[Opening The data section]

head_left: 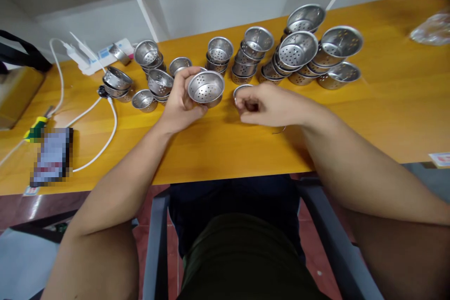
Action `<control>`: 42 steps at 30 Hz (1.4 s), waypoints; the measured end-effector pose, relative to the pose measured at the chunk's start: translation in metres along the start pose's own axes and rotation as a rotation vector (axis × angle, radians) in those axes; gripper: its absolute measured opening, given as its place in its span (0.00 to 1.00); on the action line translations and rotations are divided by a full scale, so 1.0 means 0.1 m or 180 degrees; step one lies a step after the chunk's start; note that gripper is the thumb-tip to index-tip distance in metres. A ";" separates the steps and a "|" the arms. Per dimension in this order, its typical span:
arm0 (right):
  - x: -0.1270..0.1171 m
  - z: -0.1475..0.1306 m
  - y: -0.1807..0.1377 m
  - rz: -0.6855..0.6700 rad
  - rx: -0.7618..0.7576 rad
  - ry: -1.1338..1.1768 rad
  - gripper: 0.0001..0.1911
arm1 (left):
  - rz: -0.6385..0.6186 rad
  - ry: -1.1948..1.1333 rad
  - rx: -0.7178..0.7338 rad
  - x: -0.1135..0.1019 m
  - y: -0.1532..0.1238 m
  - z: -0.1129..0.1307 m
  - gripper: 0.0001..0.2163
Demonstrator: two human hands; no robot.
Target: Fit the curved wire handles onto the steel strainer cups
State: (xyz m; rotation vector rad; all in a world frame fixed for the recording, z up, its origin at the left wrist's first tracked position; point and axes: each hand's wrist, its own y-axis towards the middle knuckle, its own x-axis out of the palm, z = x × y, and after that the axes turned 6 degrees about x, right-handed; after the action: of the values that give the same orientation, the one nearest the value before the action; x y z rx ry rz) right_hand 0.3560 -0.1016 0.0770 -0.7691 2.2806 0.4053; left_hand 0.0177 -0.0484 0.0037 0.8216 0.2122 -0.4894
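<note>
My left hand (180, 101) grips a perforated steel strainer cup (206, 88), holding it tilted just above the wooden table (386, 103), its open side facing me. To its right my right hand (267, 105) rests on the table with the fingers curled onto a small steel cup (242, 89) whose rim peeks out behind the knuckles. Stacks of small strainer cups (154, 72) stand behind my left hand. Larger strainer cups (298, 54) are stacked behind my right hand.
A white power strip (101, 56) with white cables (108, 131) lies at the back left. A phone (52, 154) and a green-yellow screwdriver (35, 129) lie near the left front edge. A clear plastic bag (432, 28) is at far right. White shelving stands behind.
</note>
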 end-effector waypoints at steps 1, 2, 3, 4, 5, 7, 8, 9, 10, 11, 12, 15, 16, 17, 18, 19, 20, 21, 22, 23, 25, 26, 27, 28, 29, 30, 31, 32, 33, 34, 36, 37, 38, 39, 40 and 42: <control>-0.02 0.06 0.01 0.0117 0.0038 0.0265 0.14 | 0.0018 -0.0015 -0.0014 0.00 0.00 -0.04 0.47; -0.02 0.11 0.02 0.0254 0.0056 0.0508 0.13 | 0.0052 -0.0002 -0.0059 0.00 -0.01 -0.07 0.46; -0.03 0.16 0.04 0.0438 0.0044 0.0715 0.12 | 0.0097 0.0024 -0.0117 0.01 -0.01 -0.11 0.47; -0.02 0.21 0.06 0.0644 -0.0008 0.0884 0.11 | 0.0145 0.0040 -0.0168 0.02 -0.01 -0.14 0.49; -0.02 0.24 0.08 0.0857 -0.0090 0.1016 0.10 | 0.0183 0.0032 -0.0199 0.04 -0.01 -0.16 0.50; -0.01 0.27 0.13 0.1294 -0.0243 0.1159 0.09 | 0.0195 -0.0045 -0.0223 0.09 -0.01 -0.16 0.50; 0.00 0.26 0.14 0.1481 -0.0278 0.1170 0.09 | 0.0171 -0.0097 -0.0222 0.13 -0.02 -0.14 0.49; 0.02 0.23 0.14 0.1642 -0.0272 0.1150 0.11 | 0.0137 -0.0148 -0.0230 0.17 -0.02 -0.12 0.48; 0.03 0.20 0.13 0.1769 -0.0238 0.1111 0.14 | 0.0097 -0.0194 -0.0249 0.22 -0.02 -0.08 0.48; 0.05 0.16 0.12 0.1860 -0.0190 0.1060 0.17 | 0.0047 -0.0234 -0.0281 0.26 -0.02 -0.05 0.47; 0.08 0.12 0.11 0.1887 -0.0151 0.1010 0.18 | -0.0003 -0.0262 -0.0315 0.29 -0.02 -0.01 0.47; 0.17 0.04 0.08 0.1709 -0.0121 0.0863 0.20 | -0.0092 -0.0254 -0.0331 0.36 -0.01 0.06 0.46; 0.20 0.03 0.08 0.1616 -0.0131 0.0816 0.19 | -0.0105 -0.0218 -0.0289 0.37 -0.01 0.07 0.46; 0.23 0.03 0.08 0.1532 -0.0144 0.0770 0.19 | -0.0110 -0.0174 -0.0237 0.38 -0.01 0.07 0.45; 0.25 0.04 0.09 0.1469 -0.0154 0.0724 0.19 | -0.0111 -0.0131 -0.0185 0.38 -0.01 0.08 0.45; 0.27 0.05 0.10 0.1435 -0.0160 0.0676 0.19 | -0.0114 -0.0089 -0.0150 0.39 -0.01 0.08 0.45; 0.29 0.07 0.11 0.1432 -0.0162 0.0627 0.18 | -0.0117 -0.0052 -0.0133 0.39 -0.01 0.09 0.45; 0.30 0.08 0.13 0.1455 -0.0170 0.0582 0.18 | -0.0124 -0.0022 -0.0132 0.40 -0.02 0.09 0.45; 0.31 0.10 0.14 0.1485 -0.0178 0.0542 0.18 | -0.0132 -0.0002 -0.0143 0.40 -0.02 0.10 0.46; 0.32 0.11 0.15 0.1510 -0.0183 0.0511 0.18 | -0.0137 0.0011 -0.0161 0.41 -0.02 0.11 0.46; 0.32 0.12 0.16 0.1537 -0.0181 0.0477 0.18 | -0.0130 0.0022 -0.0216 0.42 -0.03 0.12 0.46; 0.32 0.12 0.16 0.1537 -0.0154 0.0468 0.18 | -0.0115 0.0024 -0.0252 0.43 -0.03 0.12 0.46; 0.32 0.12 0.16 0.1523 -0.0105 0.0460 0.18 | -0.0095 0.0031 -0.0293 0.43 -0.03 0.13 0.47; 0.31 0.11 0.16 0.1502 -0.0038 0.0451 0.18 | -0.0079 0.0042 -0.0331 0.43 -0.03 0.14 0.48; 0.31 0.09 0.16 0.1478 0.0036 0.0444 0.17 | -0.0071 0.0057 -0.0353 0.42 -0.03 0.15 0.48; 0.32 0.07 0.15 0.1457 0.0107 0.0441 0.17 | -0.0075 0.0083 -0.0354 0.42 -0.02 0.16 0.48; 0.32 0.05 0.15 0.1442 0.0164 0.0448 0.16 | -0.0095 0.0129 -0.0338 0.42 -0.02 0.18 0.48; 0.34 0.03 0.15 0.1449 0.0194 0.0473 0.15 | -0.0129 0.0201 -0.0312 0.42 -0.02 0.20 0.47; 0.35 0.01 0.15 0.1472 0.0199 0.0512 0.14 | -0.0176 0.0293 -0.0282 0.43 -0.01 0.23 0.46; 0.38 -0.01 0.16 0.1501 0.0184 0.0559 0.14 | -0.0227 0.0393 -0.0256 0.44 -0.01 0.25 0.47; 0.43 -0.05 0.16 0.1567 0.0115 0.0625 0.14 | -0.0304 0.0556 -0.0237 0.47 0.01 0.28 0.51; 0.46 -0.07 0.16 0.1599 0.0074 0.0631 0.13 | -0.0313 0.0598 -0.0238 0.49 0.01 0.30 0.53; 0.49 -0.08 0.17 0.1628 0.0032 0.0626 0.12 | -0.0301 0.0617 -0.0246 0.52 0.02 0.31 0.55; 0.51 -0.10 0.17 0.1648 -0.0004 0.0618 0.11 | -0.0274 0.0627 -0.0263 0.54 0.02 0.32 0.54; 0.53 -0.11 0.17 0.1665 -0.0032 0.0620 0.10 | -0.0236 0.0635 -0.0286 0.56 0.02 0.34 0.53; 0.54 -0.12 0.17 0.1665 -0.0059 0.0692 0.09 | -0.0155 0.0655 -0.0314 0.58 0.03 0.37 0.49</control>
State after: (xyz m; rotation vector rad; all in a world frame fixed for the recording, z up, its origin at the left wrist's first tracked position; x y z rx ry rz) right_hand 0.3068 -0.1163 0.0493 -0.2177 2.6785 0.6021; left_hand 0.0697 -0.0931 0.0090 0.7714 0.4438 -0.4364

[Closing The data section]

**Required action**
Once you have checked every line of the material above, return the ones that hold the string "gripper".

**Completed task**
Action `<control>`: 42 steps at 30 Hz (1.4 s), waypoints; the measured end-effector pose, relative to the pose measured at the chunk's start: translation in metres along the start pose's own axes and rotation as a rotation vector (axis × angle, radians) in those axes; gripper: its absolute measured opening, given as its place in its span (0.00 to 1.00); on the action line translations and rotations are divided by a full scale, so 1.0 means 0.1 m or 180 degrees; step one lies a step after the chunk's start; note that gripper is the thumb-tip to index-tip distance in metres. A ";" separates the steps and a "|" the arms. Per dimension in this order, its typical span:
  - gripper: 0.0001..0.1911
  - gripper: 0.0001..0.2163

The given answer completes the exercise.